PROBLEM TO SOLVE — The output must match the entries below exactly.

Items from a dataset —
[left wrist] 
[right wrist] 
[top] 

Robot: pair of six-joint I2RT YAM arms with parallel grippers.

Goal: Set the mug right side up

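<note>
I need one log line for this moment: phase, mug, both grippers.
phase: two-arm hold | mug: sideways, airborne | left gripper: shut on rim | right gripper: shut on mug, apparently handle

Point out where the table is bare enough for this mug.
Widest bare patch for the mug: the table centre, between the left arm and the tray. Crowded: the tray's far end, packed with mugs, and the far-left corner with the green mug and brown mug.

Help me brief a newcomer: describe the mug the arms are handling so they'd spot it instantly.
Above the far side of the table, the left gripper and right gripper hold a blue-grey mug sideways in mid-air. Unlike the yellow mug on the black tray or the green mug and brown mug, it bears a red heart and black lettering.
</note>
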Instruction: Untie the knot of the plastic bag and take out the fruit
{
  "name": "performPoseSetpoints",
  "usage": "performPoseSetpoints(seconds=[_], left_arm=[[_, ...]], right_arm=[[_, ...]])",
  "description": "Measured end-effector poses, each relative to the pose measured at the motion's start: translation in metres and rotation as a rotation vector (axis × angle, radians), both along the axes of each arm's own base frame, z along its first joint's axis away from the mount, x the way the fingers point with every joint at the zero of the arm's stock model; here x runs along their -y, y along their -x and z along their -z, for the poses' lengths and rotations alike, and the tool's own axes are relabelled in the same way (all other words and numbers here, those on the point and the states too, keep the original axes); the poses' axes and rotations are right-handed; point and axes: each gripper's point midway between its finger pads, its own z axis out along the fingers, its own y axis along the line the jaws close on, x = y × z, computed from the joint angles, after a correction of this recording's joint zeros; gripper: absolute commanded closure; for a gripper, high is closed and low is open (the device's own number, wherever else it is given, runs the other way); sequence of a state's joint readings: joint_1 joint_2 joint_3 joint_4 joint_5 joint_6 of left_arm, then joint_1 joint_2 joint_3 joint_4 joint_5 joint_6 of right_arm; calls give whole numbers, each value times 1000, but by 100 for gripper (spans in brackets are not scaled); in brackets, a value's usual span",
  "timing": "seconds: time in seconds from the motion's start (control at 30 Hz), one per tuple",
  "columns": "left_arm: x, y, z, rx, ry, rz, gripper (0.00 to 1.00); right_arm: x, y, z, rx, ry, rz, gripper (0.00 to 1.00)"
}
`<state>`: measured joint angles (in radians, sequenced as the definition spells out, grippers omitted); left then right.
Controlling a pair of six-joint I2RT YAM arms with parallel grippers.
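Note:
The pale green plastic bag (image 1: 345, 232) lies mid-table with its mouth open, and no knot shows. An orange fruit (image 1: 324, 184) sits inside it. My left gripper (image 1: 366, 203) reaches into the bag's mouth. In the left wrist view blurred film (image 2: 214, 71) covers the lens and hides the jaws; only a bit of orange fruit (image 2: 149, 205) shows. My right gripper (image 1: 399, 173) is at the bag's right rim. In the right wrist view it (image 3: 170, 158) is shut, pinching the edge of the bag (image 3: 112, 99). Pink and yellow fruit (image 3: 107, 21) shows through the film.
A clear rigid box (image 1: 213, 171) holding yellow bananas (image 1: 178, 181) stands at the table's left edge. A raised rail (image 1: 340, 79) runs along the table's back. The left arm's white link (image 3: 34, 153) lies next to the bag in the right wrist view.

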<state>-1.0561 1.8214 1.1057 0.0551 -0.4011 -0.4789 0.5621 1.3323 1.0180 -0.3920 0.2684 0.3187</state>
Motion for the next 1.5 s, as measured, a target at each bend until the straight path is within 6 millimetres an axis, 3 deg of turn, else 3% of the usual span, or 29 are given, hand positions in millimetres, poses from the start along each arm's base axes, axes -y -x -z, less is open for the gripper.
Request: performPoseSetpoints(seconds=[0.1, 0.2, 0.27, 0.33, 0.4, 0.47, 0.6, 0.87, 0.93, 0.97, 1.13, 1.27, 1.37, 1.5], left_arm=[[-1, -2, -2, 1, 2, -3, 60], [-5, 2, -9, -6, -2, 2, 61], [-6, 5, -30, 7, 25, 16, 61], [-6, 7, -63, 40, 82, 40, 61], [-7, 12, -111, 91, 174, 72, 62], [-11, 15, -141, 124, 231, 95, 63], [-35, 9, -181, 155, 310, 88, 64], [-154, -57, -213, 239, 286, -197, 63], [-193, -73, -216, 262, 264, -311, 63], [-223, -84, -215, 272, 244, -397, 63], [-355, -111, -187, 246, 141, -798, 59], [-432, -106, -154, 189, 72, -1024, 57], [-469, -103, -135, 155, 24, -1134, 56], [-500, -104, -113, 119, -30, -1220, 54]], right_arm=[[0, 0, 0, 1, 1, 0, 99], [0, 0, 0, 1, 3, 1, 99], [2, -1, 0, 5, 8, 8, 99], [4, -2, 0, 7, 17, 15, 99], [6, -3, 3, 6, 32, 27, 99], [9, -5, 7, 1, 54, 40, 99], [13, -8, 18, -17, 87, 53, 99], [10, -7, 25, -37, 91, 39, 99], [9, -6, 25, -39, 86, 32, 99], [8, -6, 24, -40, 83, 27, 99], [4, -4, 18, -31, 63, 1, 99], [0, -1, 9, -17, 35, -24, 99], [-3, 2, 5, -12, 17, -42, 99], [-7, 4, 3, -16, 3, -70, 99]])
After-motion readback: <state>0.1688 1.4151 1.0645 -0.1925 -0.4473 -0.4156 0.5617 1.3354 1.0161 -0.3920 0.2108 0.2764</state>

RESULT OF THIS TASK —
[left wrist] 
[right wrist] 
[top] 

Robot: pair of six-joint I2RT YAM arms with parallel grippers.

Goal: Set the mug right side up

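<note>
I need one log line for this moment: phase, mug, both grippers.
phase: two-arm hold | mug: sideways, airborne | left gripper: shut on rim | right gripper: shut on mug, apparently handle

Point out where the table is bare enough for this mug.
Widest bare patch for the mug: the table centre, between the left arm and the tray. Crowded: the tray's far end, packed with mugs, and the far-left corner with the green mug and brown mug.

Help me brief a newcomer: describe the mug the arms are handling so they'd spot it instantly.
Above the far side of the table, the left gripper and right gripper hold a blue-grey mug sideways in mid-air. Unlike the yellow mug on the black tray or the green mug and brown mug, it bears a red heart and black lettering.
</note>
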Instruction: Untie the knot of the plastic bag and take out the fruit
{
  "name": "performPoseSetpoints",
  "usage": "performPoseSetpoints(seconds=[_], left_arm=[[_, ...]], right_arm=[[_, ...]])",
  "description": "Measured end-effector poses, each relative to the pose measured at the motion's start: translation in metres and rotation as a rotation vector (axis × angle, radians), both along the axes of each arm's own base frame, z along its first joint's axis away from the mount, x the way the fingers point with every joint at the zero of the arm's stock model; here x runs along their -y, y along their -x and z along their -z, for the poses' lengths and rotations alike, and the tool's own axes are relabelled in the same way (all other words and numbers here, those on the point and the states too, keep the original axes); the poses' axes and rotations are right-handed; point and axes: each gripper's point midway between its finger pads, its own z axis out along the fingers, its own y axis along the line the jaws close on, x = y × z, computed from the joint angles, after a correction of this recording's joint zeros; gripper: absolute commanded closure; for a gripper, high is closed and low is open (the device's own number, wherever else it is given, runs the other way); sequence of a state's joint readings: joint_1 joint_2 joint_3 joint_4 joint_5 joint_6 of left_arm, then joint_1 joint_2 joint_3 joint_4 joint_5 joint_6 of right_arm; calls give whole numbers, each value times 1000, but by 100 for gripper (spans in brackets are not scaled); in brackets, a value's usual span",
  "timing": "seconds: time in seconds from the motion's start (control at 30 Hz), one per tuple",
  "columns": "left_arm: x, y, z, rx, ry, rz, gripper (0.00 to 1.00); right_arm: x, y, z, rx, ry, rz, gripper (0.00 to 1.00)"
}
`<state>`: measured joint angles (in radians, sequenced as the definition spells out, grippers omitted); left then right.
Controlling a pair of six-joint I2RT YAM arms with parallel grippers.
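Note:
The pale green plastic bag (image 1: 345, 232) lies mid-table with its mouth open, and no knot shows. An orange fruit (image 1: 324, 184) sits inside it. My left gripper (image 1: 366, 203) reaches into the bag's mouth. In the left wrist view blurred film (image 2: 214, 71) covers the lens and hides the jaws; only a bit of orange fruit (image 2: 149, 205) shows. My right gripper (image 1: 399, 173) is at the bag's right rim. In the right wrist view it (image 3: 170, 158) is shut, pinching the edge of the bag (image 3: 112, 99). Pink and yellow fruit (image 3: 107, 21) shows through the film.
A clear rigid box (image 1: 213, 171) holding yellow bananas (image 1: 178, 181) stands at the table's left edge. A raised rail (image 1: 340, 79) runs along the table's back. The left arm's white link (image 3: 34, 153) lies next to the bag in the right wrist view.
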
<state>-1.0561 1.8214 1.1057 0.0551 -0.4011 -0.4789 0.5621 1.3323 1.0180 -0.3920 0.2684 0.3187</state>
Motion for the next 1.5 s, as measured, a target at each bend until the straight path is within 6 millimetres an axis, 3 deg of turn, else 3% of the usual span, or 29 are given, hand positions in millimetres, poses from the start along each arm's base axes, axes -y -x -z, less is open for the gripper.
Request: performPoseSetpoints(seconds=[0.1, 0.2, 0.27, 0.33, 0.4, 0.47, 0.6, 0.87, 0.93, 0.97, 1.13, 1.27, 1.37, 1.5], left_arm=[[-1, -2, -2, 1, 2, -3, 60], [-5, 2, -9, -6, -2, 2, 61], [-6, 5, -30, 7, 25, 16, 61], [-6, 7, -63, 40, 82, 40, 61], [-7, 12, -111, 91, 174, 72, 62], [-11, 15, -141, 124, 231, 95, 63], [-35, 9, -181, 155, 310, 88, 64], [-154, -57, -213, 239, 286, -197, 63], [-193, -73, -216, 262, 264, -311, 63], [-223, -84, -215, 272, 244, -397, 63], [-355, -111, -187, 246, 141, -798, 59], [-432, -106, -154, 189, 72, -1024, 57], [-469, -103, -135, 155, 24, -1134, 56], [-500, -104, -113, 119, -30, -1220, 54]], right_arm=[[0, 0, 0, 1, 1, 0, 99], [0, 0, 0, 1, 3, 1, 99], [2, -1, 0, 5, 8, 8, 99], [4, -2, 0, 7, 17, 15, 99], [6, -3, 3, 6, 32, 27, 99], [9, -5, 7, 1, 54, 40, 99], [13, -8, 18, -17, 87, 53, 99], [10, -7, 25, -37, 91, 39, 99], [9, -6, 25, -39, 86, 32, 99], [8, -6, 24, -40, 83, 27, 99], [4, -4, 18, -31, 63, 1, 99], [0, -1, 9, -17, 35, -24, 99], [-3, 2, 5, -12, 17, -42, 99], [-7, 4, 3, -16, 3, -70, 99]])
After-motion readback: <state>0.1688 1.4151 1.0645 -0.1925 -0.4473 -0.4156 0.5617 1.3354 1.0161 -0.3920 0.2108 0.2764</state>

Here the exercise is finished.